Closed a-v-o-dev closed 3 months ago
Assigning big values to small variables has a well-defined behavior and is not considered an error. The values are simply truncated to fit in the variable. It is programmer's responsibility to make sure numeric precision is not lost due to conversion.
a) This game is also thought for teaching programming ("It has been adapted for the specific purposes of COLOBOT and for an efficient pedagogical approach.", SatCom: Programming - the CBOT language), isn't it? Is "It is programmer's responsibility" an efficient pedagogical approach? One reason that (some) programming languages (e.g. free pascal) have introduced types is to give the compiler or the runtime engine the chance to do range checks and show approbiate error messages.

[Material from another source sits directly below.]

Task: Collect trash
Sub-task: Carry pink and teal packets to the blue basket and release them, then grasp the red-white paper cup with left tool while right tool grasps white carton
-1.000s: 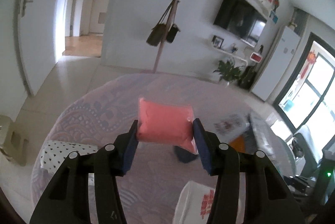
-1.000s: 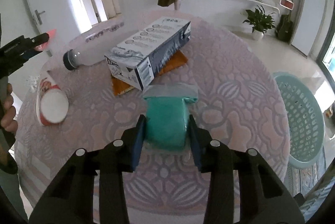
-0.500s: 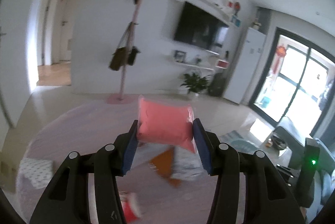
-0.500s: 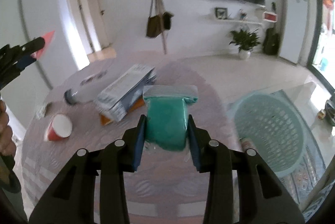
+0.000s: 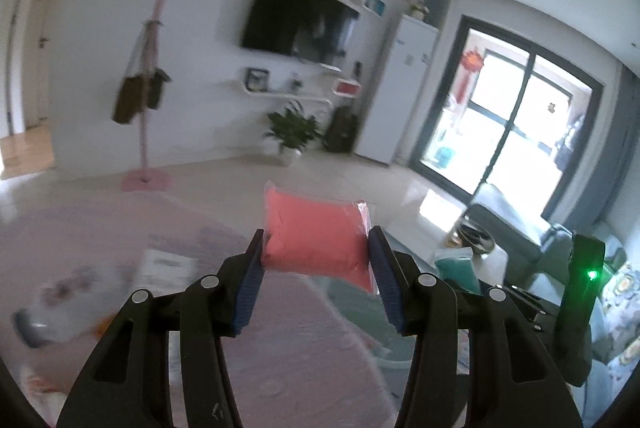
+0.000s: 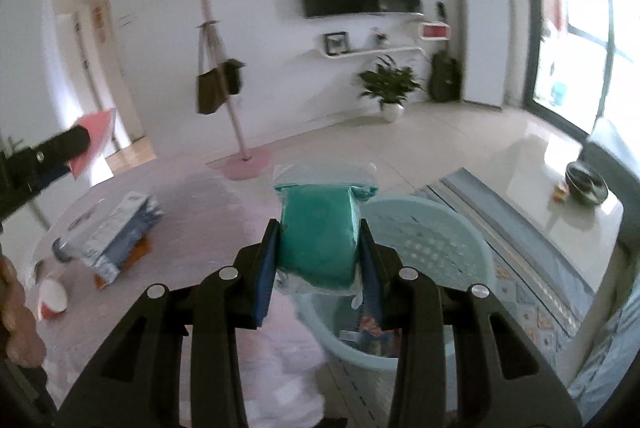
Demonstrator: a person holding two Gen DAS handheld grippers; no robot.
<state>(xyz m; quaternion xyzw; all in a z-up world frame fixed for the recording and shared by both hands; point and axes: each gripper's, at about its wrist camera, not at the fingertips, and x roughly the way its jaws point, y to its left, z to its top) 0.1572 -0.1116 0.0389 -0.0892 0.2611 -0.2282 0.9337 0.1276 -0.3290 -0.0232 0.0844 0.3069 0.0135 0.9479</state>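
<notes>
My left gripper is shut on a pink plastic packet and holds it in the air above the round table. My right gripper is shut on a teal plastic packet and holds it over the table's right edge, beside the pale blue basket on the floor. The basket holds some trash at its bottom. The teal packet and the right gripper also show at the right of the left wrist view. The left gripper with the pink packet shows at the left of the right wrist view.
A long printed box lies on an orange item on the table, with a clear bottle behind it and a red paper cup on its side. A coat stand and a glass coffee table stand beyond.
Both grippers have swung to the right with their packets. The right gripper has moved from over the table's middle to its right edge, and the basket is now close below it.
</notes>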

for (byte i = 0; i < 300; i++)
{
}
Do you see the error?
A student who doesn't see the error starts the program and waits and waits ... and wonders why the program doesn't end.
How can this student find out what's going wrong with his program? With the implemented debugging features he has to click over 1500 times (min. 6 times per loop) onto "1" ("One step") until he might realize that i
changes from 255 to 0. And if he doesn't realize it on the first run, he has to do again over 1500 clicks. And this is only byte
; how many clicks would be needed for short
?
It would need a debugging feature like a conditional breakpoint to make it the "programmer's responsibility".
b) Some more tests with the other integer types showed, that the problem seems to be how the message
instruction handles byte
:
long a = 64;
message (a); // displays 64
int b = 64;
message (b); // displays 64
short c = 64;
message (c); // displays 64
byte d = 64;
message (d); // displays @
d = 65;
message (d); // displays A
byte
seems to be treated as C++ char.
I tried the example loop from a) with a message
instruction:
for (byte i = 0; i < 300; i++)
{
message (i);
}
The game crashed with this error message:
Unhandled exception occurred!
==============================
Type: std::invalid_argument
Message: Unexpected UTF-8 continuation byte
==============================
BTW: Are all integer types in CBOT meant to be signed integers?
The scenario you describe in "a)" could be mitigated with in-game documentation for byte
type.
byte
seems to be treated as C++ char.
Yes, byte
is currently using signed char
as its underlying type.
BTW: Are all integer types in CBOT meant to be signed integers?
char
type in CBOT is using 32-bit unsigned integer.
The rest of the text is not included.